DLP Planning Ltd, acting as part of the appeal team representing Inspired Villages, led by Chris Young QC, have gained on appeal planning permission for a 143-unit retirement village in the Chilterns AONB, at Sonning Common, South Oxfordshire.

DLP oversaw the preparation of the initial, hybrid application for the proposal and led discussions with South Oxfordshire Council prior to the determination of the application.

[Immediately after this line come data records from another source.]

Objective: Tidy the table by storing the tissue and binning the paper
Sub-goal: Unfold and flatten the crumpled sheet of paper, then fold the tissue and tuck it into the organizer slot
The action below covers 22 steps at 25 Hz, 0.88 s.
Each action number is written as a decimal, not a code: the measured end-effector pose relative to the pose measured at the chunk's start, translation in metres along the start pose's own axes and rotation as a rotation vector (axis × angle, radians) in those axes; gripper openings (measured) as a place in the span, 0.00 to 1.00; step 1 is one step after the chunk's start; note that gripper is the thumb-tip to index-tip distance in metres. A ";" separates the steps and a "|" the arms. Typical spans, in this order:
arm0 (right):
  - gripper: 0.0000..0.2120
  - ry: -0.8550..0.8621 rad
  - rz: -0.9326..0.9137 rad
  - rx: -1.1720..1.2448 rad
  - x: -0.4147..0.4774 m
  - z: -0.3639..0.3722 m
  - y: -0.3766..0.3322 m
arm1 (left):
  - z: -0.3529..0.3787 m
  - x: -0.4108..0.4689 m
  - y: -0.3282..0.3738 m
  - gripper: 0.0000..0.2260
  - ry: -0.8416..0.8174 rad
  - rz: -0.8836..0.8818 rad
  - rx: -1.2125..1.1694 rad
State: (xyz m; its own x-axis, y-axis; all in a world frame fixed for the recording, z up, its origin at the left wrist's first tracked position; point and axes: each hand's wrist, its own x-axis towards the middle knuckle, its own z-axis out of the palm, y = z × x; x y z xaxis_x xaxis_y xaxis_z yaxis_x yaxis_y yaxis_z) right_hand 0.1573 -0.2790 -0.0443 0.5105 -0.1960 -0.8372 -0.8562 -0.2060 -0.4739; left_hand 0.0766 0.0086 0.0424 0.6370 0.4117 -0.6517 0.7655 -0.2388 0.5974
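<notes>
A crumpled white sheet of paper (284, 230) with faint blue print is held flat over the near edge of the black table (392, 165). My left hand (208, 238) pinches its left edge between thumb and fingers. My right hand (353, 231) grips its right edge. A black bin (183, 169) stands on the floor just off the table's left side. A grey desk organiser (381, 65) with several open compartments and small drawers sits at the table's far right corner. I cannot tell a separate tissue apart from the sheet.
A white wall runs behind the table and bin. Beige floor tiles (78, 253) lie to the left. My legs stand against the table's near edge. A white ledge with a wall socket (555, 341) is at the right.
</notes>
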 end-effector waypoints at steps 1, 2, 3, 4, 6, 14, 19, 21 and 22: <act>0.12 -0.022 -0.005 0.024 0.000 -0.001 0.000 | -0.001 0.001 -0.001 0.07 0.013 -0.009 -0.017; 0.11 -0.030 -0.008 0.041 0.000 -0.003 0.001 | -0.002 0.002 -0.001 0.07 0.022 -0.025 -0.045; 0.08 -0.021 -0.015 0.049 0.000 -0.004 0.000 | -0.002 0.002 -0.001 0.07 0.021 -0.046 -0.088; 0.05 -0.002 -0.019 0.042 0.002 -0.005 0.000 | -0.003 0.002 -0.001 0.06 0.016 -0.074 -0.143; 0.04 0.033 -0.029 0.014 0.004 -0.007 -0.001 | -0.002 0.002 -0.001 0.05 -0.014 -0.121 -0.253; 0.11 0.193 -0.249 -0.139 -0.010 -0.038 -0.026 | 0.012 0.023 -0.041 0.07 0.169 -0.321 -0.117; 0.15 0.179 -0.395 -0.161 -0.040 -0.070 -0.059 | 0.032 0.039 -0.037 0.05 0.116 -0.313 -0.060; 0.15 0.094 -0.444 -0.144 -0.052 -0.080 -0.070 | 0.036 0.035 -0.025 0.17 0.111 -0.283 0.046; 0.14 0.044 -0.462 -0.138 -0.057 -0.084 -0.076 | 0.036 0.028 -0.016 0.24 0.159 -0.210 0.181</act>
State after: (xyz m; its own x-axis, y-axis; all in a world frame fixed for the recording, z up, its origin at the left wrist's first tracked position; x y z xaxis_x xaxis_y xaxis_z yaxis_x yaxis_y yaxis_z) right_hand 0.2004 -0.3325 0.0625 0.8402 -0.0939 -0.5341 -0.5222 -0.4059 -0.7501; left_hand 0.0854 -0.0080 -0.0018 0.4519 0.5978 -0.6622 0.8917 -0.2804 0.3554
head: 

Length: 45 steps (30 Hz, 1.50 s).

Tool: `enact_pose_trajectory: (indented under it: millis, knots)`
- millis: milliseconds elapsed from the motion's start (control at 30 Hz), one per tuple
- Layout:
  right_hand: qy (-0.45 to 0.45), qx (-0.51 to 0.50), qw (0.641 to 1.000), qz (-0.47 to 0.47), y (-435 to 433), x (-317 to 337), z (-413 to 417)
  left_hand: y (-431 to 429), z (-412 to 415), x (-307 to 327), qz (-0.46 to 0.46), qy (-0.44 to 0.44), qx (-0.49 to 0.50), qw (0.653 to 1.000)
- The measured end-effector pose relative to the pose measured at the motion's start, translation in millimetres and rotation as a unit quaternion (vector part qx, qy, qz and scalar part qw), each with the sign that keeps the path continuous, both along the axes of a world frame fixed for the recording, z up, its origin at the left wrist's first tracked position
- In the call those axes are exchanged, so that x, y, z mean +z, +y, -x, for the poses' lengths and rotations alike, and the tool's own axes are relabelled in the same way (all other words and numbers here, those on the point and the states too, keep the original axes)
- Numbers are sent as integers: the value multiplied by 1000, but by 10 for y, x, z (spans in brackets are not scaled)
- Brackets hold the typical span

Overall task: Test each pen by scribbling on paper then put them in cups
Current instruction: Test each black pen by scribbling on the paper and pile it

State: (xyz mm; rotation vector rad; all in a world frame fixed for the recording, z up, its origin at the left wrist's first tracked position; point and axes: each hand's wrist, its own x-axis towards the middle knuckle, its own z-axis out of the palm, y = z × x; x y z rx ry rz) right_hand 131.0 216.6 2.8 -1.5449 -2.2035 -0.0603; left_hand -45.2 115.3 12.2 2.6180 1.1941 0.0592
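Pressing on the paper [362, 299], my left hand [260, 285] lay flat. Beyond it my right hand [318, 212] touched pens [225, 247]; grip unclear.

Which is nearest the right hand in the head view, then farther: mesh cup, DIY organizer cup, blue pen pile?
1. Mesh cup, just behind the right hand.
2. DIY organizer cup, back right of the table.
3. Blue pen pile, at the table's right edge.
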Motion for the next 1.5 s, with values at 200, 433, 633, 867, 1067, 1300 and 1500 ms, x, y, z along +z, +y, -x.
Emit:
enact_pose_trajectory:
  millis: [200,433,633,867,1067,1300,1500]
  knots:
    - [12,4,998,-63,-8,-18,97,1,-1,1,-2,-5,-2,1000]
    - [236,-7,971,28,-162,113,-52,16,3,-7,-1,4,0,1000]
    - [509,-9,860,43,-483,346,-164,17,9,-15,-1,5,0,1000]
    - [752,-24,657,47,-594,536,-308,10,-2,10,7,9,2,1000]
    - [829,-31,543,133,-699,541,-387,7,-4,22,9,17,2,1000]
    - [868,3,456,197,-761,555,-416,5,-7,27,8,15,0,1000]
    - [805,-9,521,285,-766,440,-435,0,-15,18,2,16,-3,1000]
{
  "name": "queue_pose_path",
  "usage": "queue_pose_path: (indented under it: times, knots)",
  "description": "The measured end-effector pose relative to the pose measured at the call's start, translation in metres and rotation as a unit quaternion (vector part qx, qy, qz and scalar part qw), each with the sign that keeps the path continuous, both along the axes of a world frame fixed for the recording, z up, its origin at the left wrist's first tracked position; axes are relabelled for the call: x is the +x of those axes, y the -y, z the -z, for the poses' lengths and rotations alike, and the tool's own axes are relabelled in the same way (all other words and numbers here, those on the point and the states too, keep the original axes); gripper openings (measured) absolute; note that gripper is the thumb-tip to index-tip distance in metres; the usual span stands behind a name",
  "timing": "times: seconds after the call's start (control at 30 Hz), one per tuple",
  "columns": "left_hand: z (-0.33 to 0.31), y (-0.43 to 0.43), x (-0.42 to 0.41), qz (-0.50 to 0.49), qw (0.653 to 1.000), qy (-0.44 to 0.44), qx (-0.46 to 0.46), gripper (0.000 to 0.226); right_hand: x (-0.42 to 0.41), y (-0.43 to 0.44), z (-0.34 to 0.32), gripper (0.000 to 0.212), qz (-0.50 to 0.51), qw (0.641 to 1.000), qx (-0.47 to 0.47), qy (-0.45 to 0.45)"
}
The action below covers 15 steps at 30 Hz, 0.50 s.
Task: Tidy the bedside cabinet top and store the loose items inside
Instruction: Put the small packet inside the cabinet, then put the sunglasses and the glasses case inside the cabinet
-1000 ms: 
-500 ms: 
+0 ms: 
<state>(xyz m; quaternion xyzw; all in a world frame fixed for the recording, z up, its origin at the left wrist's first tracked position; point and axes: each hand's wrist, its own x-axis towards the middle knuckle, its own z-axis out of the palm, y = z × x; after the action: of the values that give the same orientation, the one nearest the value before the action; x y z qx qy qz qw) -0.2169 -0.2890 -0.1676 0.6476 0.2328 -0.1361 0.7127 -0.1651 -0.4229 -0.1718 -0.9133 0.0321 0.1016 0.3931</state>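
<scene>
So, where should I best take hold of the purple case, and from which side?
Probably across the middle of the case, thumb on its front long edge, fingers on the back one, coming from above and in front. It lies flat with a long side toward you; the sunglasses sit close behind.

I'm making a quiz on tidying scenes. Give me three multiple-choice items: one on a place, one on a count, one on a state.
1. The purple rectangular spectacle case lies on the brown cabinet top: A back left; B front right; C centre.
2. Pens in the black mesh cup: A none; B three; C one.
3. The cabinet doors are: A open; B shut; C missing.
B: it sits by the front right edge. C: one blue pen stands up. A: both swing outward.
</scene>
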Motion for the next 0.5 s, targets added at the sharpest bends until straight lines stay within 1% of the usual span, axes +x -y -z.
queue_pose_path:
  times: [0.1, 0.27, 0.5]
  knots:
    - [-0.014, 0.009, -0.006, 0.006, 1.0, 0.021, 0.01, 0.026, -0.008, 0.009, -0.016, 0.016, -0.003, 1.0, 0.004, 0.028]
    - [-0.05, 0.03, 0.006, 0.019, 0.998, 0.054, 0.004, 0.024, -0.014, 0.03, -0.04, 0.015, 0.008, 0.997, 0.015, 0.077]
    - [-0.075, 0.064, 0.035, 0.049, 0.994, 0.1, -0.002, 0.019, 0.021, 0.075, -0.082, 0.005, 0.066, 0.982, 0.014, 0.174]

Following refusal of the application in 2020, DLP instructed Chris Young QC, and DLP provided evidence in respect of housing land supply, planning policy and the planning balance with Simon James MRTPI and Roland Bolton MRTPI giving evidence at the 9-day Public Local Inquiry.

In his decision letter, Inspector Harold Stephens accepted the evidence given and found, respectively, that there was an established, substantial need for specialist accommodation for the elderly, which was not being met within the Council area, that there was not demonstrated to be a five year supply of housing land in place, that the appeal site had a strong relationship with the built form of the village and that the proposal itself was attractive and contextual in its setting. Inspector Stephens allowed the appeal and dismissed a costs application made by South Oxfordshire and found that the appellants had not acted unreasonably.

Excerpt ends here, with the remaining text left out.